Go through the records below and write each one out again unchanged.

**Information provided:**
>>>

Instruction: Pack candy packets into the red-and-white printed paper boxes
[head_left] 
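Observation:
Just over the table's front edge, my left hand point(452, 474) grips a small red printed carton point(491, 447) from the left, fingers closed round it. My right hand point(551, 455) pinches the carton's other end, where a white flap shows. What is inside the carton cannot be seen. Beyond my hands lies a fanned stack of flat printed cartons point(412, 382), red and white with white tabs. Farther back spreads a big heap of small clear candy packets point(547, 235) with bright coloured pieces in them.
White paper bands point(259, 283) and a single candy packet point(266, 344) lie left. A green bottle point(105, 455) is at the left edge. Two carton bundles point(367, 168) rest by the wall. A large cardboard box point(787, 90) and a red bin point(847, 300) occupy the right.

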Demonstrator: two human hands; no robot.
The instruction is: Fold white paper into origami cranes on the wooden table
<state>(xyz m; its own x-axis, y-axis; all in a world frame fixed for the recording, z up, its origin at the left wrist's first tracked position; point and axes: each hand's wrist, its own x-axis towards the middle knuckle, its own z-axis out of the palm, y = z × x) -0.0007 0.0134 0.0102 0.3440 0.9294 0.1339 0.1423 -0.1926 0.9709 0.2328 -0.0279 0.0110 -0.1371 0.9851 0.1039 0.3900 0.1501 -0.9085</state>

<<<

**Written answer:**
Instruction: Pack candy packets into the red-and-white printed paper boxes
[head_left] 
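Observation:
Just over the table's front edge, my left hand point(452, 474) grips a small red printed carton point(491, 447) from the left, fingers closed round it. My right hand point(551, 455) pinches the carton's other end, where a white flap shows. What is inside the carton cannot be seen. Beyond my hands lies a fanned stack of flat printed cartons point(412, 382), red and white with white tabs. Farther back spreads a big heap of small clear candy packets point(547, 235) with bright coloured pieces in them.
White paper bands point(259, 283) and a single candy packet point(266, 344) lie left. A green bottle point(105, 455) is at the left edge. Two carton bundles point(367, 168) rest by the wall. A large cardboard box point(787, 90) and a red bin point(847, 300) occupy the right.
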
Demonstrator: two human hands; no robot.
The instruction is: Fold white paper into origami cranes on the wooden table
<state>(xyz m; its own x-axis, y-axis; all in a world frame fixed for the recording, z up, its origin at the left wrist's first tracked position; point and axes: each hand's wrist, its own x-axis towards the middle knuckle, its own z-axis out of the palm, y = z × x) -0.0007 0.0134 0.0102 0.3440 0.9294 0.1339 0.1423 -0.1926 0.9709 0.2328 -0.0279 0.0110 -0.1371 0.9851 0.1039 0.3900 0.1501 -0.9085</state>

The output contains nothing more.